* [Task to complete]:
Within the listing below, show every line that contains the word "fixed".

* [Data shown]:
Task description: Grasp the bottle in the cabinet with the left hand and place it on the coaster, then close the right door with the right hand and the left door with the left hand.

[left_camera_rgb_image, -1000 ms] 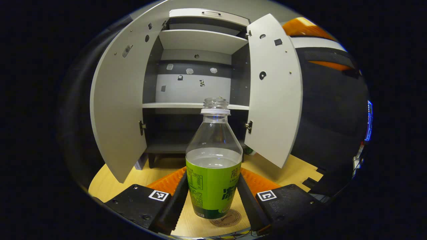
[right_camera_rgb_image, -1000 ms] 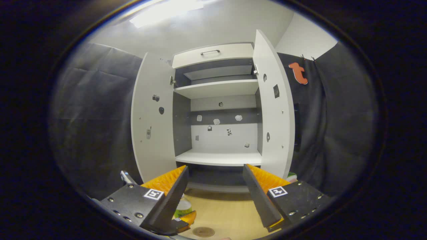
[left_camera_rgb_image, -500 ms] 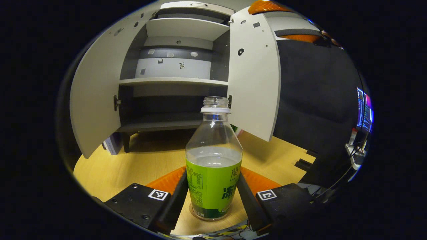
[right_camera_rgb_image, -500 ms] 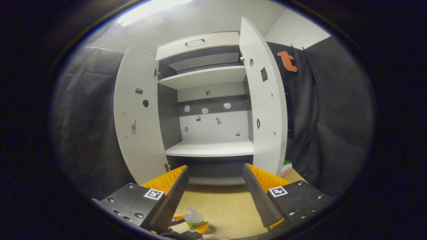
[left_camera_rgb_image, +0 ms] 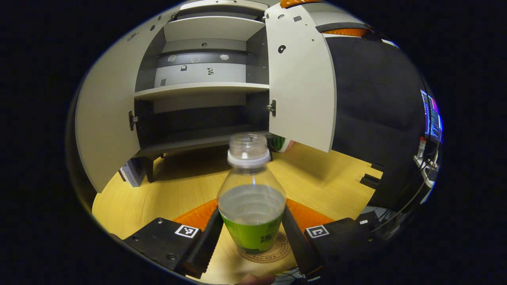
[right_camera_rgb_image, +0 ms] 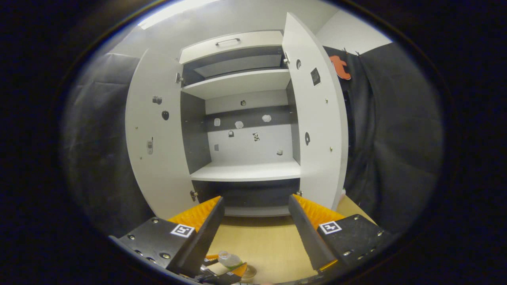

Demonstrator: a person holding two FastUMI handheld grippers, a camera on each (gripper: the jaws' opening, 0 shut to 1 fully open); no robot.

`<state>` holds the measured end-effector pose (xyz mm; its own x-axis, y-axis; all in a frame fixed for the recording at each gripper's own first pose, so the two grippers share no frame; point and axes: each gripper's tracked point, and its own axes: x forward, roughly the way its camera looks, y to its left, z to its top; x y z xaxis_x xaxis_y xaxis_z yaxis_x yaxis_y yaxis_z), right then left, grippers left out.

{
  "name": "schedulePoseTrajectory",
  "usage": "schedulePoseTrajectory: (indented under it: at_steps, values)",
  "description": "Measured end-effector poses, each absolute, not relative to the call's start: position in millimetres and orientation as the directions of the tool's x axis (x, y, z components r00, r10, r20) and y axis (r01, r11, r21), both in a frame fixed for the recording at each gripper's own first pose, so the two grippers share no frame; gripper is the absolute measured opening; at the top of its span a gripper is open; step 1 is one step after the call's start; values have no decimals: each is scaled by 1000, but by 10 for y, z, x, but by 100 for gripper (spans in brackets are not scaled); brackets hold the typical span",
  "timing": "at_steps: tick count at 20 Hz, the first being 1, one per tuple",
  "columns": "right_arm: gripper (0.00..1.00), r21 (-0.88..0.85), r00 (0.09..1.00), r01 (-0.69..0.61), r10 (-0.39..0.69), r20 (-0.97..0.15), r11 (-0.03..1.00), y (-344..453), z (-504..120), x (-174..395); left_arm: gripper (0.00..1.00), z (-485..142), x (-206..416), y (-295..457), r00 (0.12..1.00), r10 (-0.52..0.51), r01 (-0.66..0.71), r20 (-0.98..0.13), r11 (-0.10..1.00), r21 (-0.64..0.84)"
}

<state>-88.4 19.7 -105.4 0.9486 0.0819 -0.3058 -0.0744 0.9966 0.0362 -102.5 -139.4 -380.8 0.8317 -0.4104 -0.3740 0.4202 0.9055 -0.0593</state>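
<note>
Bottle on the coaster, both doors left to shut

The left gripper point(left_camera_rgb_image: 252, 233) has its two fingers pressed on the sides of the bottle point(left_camera_rgb_image: 251, 206), and the bottle's bottom sits on the round coaster point(left_camera_rgb_image: 273, 251) on the near part of the wooden table point(left_camera_rgb_image: 158, 194). It has not let go, I think. The right gripper point(right_camera_rgb_image: 255, 229) is apart and holds nothing. Far back, the cabinet point(right_camera_rgb_image: 245, 170) is wide open: the right door point(right_camera_rgb_image: 317, 118) and left door point(right_camera_rgb_image: 152, 138) both need closing.
</note>
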Motion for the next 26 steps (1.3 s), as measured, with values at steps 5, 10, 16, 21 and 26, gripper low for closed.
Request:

* [Written response]:
`<state>` holds the measured end-effector pose (xyz mm; its own x-axis, y-axis; all in a frame fixed for the recording at each gripper's own first pose, so the two grippers share no frame; point and axes: each gripper's tracked point, and its own axes: x forward, roughly the way its camera looks, y to its left, z to its top; x y z xaxis_x xaxis_y xaxis_z yaxis_x yaxis_y yaxis_z), right then left, grippers left out.
  "description": "Measured end-effector poses, each absolute, not relative to the call's start: position in millimetres and orientation as the directions of the tool's x axis (x, y, z components r00, r10, r20) and y axis (r01, r11, r21), both in a frame fixed for the recording at each gripper's own first pose, so the two grippers share no frame; gripper is the absolute measured opening; at the top of its span a gripper is open; step 1 is one step after the call's start; values have no decimals: each is scaled by 1000, but by 10 for y, z, x, but by 100 for gripper (spans in brackets are not scaled); brackets hold the typical span",

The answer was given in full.